Benard and rural service agencies are using Service Canada funding that is distributed through the Alberta Rural Development Network to identify homeless people in rural areas and find ways to connect them to the proper services, including housing.
Ten percent of Fort McLeod’s 3,111 population (4,600 if the surrounding area is added) is considered to be homeless, and workers in the community are trying to find housing for them.
“There is a significant number of transient homeless,” said Nicole Jackson, a housing support worker in Fort McLeod.
The town is sandwiched between two First Nation’s reserves, and the poor and homeless from the reserves come looking for support.
Jackson has found homes for 130 people in the two years since the housing program began.
“A lack of housing is the biggest problem in our community,” she said.
“We don’t have any affordable housing or subsidized housing.”
Wayne McCune of Didsbury said a lack of affordable housing is one of the biggest problems in his central Alberta community.
He agreed that the issue is often hidden.
Young people who have left home, either voluntarily or involuntarily, end up sleeping on a friend’s couch, said McCune.
“No one wants to talk about being thrown out of their house. People don’t want to believe it is happening in their small town.

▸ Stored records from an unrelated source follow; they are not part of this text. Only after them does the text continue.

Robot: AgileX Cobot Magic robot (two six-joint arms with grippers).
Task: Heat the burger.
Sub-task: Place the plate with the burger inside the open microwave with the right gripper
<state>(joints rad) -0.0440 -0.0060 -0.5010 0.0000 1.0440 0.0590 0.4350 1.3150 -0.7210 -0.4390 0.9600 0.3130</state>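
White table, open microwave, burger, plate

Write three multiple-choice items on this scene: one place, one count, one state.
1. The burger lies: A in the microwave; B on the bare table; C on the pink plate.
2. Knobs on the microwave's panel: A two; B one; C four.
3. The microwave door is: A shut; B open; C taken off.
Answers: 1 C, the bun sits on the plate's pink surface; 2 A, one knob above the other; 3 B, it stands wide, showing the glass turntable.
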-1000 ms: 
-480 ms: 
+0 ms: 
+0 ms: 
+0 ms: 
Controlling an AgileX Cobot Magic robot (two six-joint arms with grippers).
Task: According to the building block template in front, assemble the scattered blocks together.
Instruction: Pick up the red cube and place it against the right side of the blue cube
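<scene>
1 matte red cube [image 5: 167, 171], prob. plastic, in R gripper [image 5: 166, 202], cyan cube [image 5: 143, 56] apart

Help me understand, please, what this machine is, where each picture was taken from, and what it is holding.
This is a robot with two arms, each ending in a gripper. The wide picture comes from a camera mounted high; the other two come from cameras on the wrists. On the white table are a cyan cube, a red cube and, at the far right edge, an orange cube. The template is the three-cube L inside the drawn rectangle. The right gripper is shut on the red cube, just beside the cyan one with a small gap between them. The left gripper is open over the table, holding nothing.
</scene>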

They think there little town is perfect,” said McCune, who started a Homelessness Project committee to help find solutions in Didsbury.

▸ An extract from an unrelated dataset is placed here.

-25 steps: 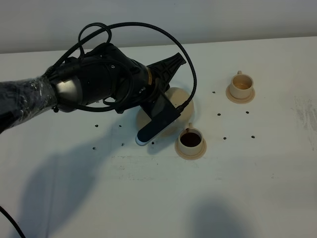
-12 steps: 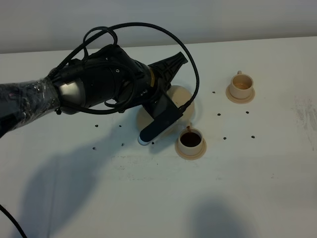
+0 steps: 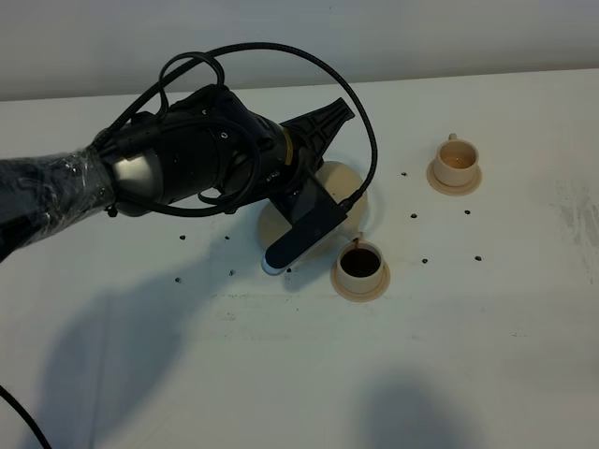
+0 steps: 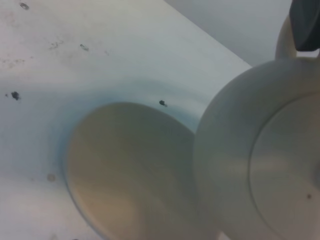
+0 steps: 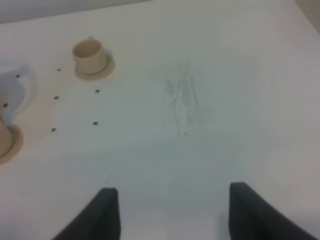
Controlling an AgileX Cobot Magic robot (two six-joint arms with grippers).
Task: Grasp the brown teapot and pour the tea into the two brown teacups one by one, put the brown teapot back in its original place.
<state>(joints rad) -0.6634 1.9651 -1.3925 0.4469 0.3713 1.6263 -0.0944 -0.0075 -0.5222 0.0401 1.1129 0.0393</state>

“Small towns tend to not talk about the uncomfortable issues.”
Staff with the Boys and Girls Club of Cochrane wanted to build a homeless shelter when they recognized the problem of youth homelessness in their community, but they were quickly shut down.
“We acknowledge our community is not in a place to accept a homeless shelter,” said Adelle Forzley-Wiebe.

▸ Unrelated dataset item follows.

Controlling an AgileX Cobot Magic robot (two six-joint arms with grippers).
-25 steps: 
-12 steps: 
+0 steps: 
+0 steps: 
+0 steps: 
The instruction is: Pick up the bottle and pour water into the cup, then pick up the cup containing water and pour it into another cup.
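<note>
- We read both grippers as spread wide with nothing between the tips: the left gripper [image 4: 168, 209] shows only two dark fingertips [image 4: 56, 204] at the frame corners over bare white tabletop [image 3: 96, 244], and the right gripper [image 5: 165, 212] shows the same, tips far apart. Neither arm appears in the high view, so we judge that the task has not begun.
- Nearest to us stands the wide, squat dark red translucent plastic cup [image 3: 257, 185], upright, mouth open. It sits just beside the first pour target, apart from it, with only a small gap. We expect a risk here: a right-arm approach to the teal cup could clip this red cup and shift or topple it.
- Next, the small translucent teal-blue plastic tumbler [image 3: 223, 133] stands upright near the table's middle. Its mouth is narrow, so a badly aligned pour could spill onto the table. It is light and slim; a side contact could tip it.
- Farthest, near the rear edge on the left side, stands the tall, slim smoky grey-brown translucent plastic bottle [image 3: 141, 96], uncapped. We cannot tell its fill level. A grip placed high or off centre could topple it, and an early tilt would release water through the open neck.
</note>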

Instead, the group looked at Victoria’s successful Safe Couch program as a model for housing homeless youth.
The Boys and Girls Club pays a host family to house a homeless young person, who is connected to a local community resource worker to help deal with issues.
Forzley-Wiebe said there are three main reasons why kids become homeless in Cochrane: family conflict or disruption; mental health and addiction; and physical, emotional and sexual abuse in the home.
She estimates there are 25 to 30 homeless young people in Cochrane.
“We are finding it to be very encouraging,” she said. “A lot of community members are interested in being part of the program.”
Two young people have been matched with families. More families are needed, as is funding to pay the families.
Forzley-Wiebe said the Safe Couch program could easily be adapted to other communities that are reluctant to build large homeless shelters.
“It’s adaptable to a small community,” she said.
“You don’t have to raise the capital to raise a building. You don’t have to worry about NIMBYism (not in my backyard).”
Benard said the Safe Couch program is just one of the homeless projects that the network funds across the province.
It receives less than $500,000 a year from Service Canada for rural areas outside of the province’s seven largest centres. No money is available from the provincial government for rural housing projects.
However, she said the need is large, especially in communities with booming resource-based economies.
In Lac La Biche, rent is $1,500 for a one-bedroom apartment and $2,100 for a two-bedroom apartment. Benard said this is out of reach for anyone except high paid oil workers.
“The resource based communities are booming and the rents go through the roof, or there are so few places and landlords can afford to be really picky,” she said.
“Then there are the more poverty community areas and there is just nothing there. No services ,no affordable housing and landlords get to be very choosy.”